Abstract

Attraverso l'analisi in profondità di un dossier di accertamento razziale e contestazione di una misura di revoca della cittadinanza, individuato nel fondo Demorazza (Archivio centrale dello Stato), questo articolo si propone di ripercorrere l'intera dinamica della naturalizzazione e denaturalizzazione di un "apolide" (prima ex-russo e poi ex-italiano) di origine ebraica nell'Italia fascista, facendo perno sulle azioni e sulle risorse che egli stesso mobilitò per costruire e adattare di volta in volta la sua identità pubblica ai criteri delle autorità.
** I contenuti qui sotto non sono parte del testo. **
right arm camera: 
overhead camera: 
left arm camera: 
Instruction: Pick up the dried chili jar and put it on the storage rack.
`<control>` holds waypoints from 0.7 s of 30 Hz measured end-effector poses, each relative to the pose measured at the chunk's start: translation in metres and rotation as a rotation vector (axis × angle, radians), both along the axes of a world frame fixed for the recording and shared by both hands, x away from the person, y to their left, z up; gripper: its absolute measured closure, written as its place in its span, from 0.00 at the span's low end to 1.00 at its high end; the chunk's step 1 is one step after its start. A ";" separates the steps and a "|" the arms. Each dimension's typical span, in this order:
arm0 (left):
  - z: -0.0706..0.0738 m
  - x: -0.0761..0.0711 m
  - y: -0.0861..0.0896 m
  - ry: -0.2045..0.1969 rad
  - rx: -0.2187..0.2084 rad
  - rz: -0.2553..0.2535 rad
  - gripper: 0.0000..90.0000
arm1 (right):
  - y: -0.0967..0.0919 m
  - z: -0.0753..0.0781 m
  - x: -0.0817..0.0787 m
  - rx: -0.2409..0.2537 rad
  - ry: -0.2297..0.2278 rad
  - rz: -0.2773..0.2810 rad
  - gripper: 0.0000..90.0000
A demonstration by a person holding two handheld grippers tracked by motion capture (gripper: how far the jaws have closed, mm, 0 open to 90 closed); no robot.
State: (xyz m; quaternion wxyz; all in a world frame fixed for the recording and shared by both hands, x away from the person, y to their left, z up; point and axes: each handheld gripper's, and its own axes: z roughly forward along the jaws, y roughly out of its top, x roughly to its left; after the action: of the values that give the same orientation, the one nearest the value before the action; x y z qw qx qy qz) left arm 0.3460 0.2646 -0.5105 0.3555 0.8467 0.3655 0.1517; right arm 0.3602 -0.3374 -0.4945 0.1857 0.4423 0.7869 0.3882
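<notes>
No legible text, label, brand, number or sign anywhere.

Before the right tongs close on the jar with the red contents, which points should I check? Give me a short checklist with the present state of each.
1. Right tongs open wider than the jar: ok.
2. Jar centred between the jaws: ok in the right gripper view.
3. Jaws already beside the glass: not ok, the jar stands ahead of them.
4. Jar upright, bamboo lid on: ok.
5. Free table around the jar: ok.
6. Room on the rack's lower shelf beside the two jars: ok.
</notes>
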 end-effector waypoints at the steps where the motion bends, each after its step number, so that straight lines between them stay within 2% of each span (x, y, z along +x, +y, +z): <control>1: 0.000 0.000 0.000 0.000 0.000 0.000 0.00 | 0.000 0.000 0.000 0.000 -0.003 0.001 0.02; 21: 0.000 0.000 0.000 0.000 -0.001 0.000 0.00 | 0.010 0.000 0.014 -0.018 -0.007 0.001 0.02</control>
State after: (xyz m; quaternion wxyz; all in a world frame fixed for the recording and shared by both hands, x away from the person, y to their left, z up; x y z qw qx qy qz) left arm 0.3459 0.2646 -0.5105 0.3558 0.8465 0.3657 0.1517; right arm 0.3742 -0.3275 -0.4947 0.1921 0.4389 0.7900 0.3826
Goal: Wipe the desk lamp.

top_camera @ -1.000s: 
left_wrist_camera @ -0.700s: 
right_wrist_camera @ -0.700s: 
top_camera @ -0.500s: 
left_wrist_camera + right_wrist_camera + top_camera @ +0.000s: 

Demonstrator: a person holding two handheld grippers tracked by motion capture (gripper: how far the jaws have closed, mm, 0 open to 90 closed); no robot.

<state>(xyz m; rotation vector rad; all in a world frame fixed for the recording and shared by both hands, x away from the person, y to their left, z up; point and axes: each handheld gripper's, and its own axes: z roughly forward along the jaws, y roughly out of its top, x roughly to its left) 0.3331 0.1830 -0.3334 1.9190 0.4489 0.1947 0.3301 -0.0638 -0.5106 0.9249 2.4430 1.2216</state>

Con ciò, l'articolo punta a offrire una prima ricostruzione delle politiche di denaturalizzazione fascista e a evidenziare la relazione che esiste tra la vicenda innescata dalla misura antisemita di revoca della cittadinanza e il precedente processo di naturalizzazione che, come nella gran parte dei casi di revoca per effetto della legislazione antisemita, si svolse egualmente sotto il regime fascista, ma in una fase precedente la svolta del 1936-1938. L'articolo si interroga, dunque, in una prospettiva dal basso, sulle continuità e le discontinuità rappresentate dal fascismo e, in particolare, dalla politica antisemita fascista in materia di cittadinanza, articolando così il nesso tra "razza" e "naturalità".